- _TASK ITEM_: Take the lines below from the first through the one that contains "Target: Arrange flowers" and copy them exactly.

Start of INFORMATION SHOWN

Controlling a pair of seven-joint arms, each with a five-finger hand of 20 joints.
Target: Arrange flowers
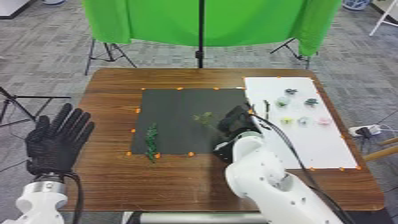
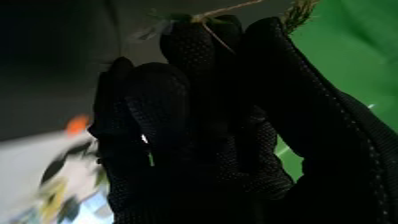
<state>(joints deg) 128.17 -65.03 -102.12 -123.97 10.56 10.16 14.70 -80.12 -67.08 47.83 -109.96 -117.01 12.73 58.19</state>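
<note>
Over the right part of the dark mat (image 1: 178, 137), my right hand (image 1: 234, 122) has its thumb and fingers pinched on a pale green sprig (image 1: 206, 118), whose leafy part is on the hand's left. In the right wrist view, a thin brown stem (image 2: 229, 9) crosses at the fingertips of my right hand (image 2: 209, 95). A darker green stem (image 1: 151, 142) lies lengthwise on the mat's left part. Small flower heads, including a yellow one (image 1: 286, 120) and a pink one (image 1: 324, 121), rest on the white sheet (image 1: 315, 150). My left hand (image 1: 55, 145) is open beside the table's left edge.
Another dark stem (image 1: 266, 107) lies at the white sheet's left side. Orange tape pieces (image 1: 190, 154) edge the mat and sheet. Beyond the brown table (image 1: 169, 187) stands a green backdrop (image 1: 151, 22) on a black stand (image 1: 200, 52).
</note>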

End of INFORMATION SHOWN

- _RESULT OF THE EXERCISE_:
Controlling a pair of seven-joint arms, each with a five-finger hand of 20 joints.
Target: Arrange flowers

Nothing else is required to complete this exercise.